- Exercise:
Output all records exactly.

- Records shown:
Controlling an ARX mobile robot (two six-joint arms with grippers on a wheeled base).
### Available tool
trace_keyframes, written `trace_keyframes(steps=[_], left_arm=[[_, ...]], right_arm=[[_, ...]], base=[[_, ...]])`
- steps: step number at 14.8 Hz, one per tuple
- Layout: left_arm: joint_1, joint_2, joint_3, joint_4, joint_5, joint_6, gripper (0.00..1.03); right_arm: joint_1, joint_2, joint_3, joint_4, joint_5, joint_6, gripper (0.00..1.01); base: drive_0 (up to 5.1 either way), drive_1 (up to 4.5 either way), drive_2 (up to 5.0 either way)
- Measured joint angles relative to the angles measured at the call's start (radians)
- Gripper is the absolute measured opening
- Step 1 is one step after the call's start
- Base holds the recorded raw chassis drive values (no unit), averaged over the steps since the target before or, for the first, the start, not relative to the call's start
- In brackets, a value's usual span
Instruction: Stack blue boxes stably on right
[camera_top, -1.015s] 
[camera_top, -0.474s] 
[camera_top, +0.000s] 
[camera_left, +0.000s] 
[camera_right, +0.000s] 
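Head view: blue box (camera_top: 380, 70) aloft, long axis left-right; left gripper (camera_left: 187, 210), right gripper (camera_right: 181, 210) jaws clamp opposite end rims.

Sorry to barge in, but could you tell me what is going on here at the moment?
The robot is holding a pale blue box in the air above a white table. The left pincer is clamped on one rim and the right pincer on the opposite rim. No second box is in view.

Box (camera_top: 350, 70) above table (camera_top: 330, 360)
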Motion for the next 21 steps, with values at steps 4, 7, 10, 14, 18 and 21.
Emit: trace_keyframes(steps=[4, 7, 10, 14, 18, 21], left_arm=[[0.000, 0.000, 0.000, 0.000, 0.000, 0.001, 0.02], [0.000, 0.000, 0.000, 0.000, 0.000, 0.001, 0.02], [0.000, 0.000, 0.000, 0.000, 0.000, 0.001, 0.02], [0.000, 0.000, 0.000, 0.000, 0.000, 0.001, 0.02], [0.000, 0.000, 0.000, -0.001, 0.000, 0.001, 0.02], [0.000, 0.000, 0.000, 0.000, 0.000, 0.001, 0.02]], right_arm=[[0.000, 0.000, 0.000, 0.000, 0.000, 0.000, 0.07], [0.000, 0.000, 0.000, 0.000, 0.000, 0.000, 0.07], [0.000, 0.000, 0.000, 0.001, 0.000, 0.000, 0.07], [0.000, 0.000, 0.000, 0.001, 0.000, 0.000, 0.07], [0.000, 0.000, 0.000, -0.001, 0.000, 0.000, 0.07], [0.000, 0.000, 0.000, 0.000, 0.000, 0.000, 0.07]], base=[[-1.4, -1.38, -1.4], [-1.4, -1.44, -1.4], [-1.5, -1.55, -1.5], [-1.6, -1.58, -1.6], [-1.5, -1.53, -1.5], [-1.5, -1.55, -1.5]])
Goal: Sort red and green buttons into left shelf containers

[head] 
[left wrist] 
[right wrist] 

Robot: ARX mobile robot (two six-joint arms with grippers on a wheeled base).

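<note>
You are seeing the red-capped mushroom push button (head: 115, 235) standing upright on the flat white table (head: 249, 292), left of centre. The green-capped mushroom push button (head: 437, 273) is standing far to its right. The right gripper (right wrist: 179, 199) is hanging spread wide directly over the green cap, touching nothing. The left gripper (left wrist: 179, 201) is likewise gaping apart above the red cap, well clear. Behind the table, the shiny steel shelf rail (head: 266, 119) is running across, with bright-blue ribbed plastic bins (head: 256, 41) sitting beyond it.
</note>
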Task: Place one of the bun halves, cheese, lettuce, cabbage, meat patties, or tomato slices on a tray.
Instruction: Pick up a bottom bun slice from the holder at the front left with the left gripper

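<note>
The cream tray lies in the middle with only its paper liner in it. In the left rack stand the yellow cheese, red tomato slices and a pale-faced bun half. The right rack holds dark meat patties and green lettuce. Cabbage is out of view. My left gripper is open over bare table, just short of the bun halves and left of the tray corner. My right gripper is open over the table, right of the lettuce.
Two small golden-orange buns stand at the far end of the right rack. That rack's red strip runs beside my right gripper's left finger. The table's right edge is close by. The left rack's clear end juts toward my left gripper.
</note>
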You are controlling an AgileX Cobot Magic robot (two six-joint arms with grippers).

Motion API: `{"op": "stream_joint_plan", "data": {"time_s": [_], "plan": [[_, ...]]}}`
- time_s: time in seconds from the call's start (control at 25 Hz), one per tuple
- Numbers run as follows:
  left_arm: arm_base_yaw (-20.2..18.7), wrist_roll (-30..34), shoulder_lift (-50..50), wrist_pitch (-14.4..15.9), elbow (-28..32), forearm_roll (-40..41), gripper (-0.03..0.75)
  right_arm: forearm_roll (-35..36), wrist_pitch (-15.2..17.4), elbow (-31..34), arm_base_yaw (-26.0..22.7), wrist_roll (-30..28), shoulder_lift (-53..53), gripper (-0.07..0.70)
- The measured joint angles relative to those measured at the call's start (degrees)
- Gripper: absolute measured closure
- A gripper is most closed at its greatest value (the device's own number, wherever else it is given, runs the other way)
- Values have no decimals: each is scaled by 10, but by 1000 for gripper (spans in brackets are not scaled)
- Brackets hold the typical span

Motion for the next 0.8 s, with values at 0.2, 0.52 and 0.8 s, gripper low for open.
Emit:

- Answer space:
Controlling an ARX mobile robot (two six-joint arms with grippers on a wheeled base).
### Available tool
trace_keyframes, written `trace_keyframes(steps=[_], left_arm=[[_, ...]], right_arm=[[_, ...]], base=[[_, ...]])`
- steps: step number at 14.8 Hz, one per tuple
- Layout: left_arm: joint_1, joint_2, joint_3, joint_4, joint_5, joint_6, gripper (0.00..1.03); right_arm: joint_1, joint_2, joint_3, joint_4, joint_5, joint_6, gripper (0.00..1.01); base: drive_0 (up to 5.1 either way), drive_1 (up to 4.5 either way), drive_2 (up to 5.0 either way)
- Measured joint angles relative to the angles measured at the call's start (radians)
- Gripper is the absolute measured opening
- Step 1 is one step after the call's start
- Base holds the recorded raw chassis drive values (no unit), averaged over the steps since the target before or, for the first, the start, not relative to the call's start
- In brackets, a value's usual span
Instruction: Stack blue boxes stably on right
[camera_top, -1.015s] 
[camera_top, -0.474s] 
[camera_top, +0.000s] 
[camera_left, +0.000s] 
[camera_right, +0.000s] 
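Head view: blue box (camera_top: 380, 70) aloft, long axis left-right; left gripper (camera_left: 187, 210), right gripper (camera_right: 181, 210) jaws clamp opposite end rims.

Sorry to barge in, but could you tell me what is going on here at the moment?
The robot is holding a pale blue box in the air above a white table. The left pincer is clamped on one rim and the right pincer on the opposite rim. No second box is in view.

Box (camera_top: 350, 70) above table (camera_top: 330, 360)
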Motion for the next 21 steps, with values at steps 4, 7, 10, 14, 18 and 21.
Emit: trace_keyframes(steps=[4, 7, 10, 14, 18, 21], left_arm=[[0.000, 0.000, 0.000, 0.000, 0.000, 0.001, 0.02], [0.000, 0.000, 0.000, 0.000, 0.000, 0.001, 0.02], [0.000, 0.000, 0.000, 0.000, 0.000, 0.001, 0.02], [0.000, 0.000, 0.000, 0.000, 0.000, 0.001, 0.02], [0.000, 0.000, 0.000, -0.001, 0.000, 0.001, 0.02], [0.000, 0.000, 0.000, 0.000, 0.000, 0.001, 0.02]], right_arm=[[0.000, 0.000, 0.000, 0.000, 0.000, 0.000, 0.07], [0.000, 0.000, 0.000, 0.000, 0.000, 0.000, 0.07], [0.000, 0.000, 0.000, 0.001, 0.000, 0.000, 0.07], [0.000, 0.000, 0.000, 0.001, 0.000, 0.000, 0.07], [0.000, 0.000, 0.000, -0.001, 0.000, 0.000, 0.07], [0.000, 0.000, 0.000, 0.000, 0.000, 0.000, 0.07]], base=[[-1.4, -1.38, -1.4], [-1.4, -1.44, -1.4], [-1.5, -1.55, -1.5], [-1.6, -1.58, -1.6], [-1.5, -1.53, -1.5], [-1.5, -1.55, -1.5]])
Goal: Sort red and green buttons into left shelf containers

[head] 
[left wrist] 
[right wrist] 

Robot: ARX mobile robot (two six-joint arms with grippers on a wheeled base).

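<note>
You are seeing the red-capped mushroom push button (head: 115, 235) standing upright on the flat white table (head: 249, 292), left of centre. The green-capped mushroom push button (head: 437, 273) is standing far to its right. The right gripper (right wrist: 179, 199) is hanging spread wide directly over the green cap, touching nothing. The left gripper (left wrist: 179, 201) is likewise gaping apart above the red cap, well clear. Behind the table, the shiny steel shelf rail (head: 266, 119) is running across, with bright-blue ribbed plastic bins (head: 256, 41) sitting beyond it.
</note>
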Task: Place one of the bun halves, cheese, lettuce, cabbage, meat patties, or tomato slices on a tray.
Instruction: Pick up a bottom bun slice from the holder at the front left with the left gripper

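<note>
The cream tray lies in the middle with only its paper liner in it. In the left rack stand the yellow cheese, red tomato slices and a pale-faced bun half. The right rack holds dark meat patties and green lettuce. Cabbage is out of view. My left gripper is open over bare table, just short of the bun halves and left of the tray corner. My right gripper is open over the table, right of the lettuce.
Two small golden-orange buns stand at the far end of the right rack. That rack's red strip runs beside my right gripper's left finger. The table's right edge is close by. The left rack's clear end juts toward my left gripper.
</note>
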You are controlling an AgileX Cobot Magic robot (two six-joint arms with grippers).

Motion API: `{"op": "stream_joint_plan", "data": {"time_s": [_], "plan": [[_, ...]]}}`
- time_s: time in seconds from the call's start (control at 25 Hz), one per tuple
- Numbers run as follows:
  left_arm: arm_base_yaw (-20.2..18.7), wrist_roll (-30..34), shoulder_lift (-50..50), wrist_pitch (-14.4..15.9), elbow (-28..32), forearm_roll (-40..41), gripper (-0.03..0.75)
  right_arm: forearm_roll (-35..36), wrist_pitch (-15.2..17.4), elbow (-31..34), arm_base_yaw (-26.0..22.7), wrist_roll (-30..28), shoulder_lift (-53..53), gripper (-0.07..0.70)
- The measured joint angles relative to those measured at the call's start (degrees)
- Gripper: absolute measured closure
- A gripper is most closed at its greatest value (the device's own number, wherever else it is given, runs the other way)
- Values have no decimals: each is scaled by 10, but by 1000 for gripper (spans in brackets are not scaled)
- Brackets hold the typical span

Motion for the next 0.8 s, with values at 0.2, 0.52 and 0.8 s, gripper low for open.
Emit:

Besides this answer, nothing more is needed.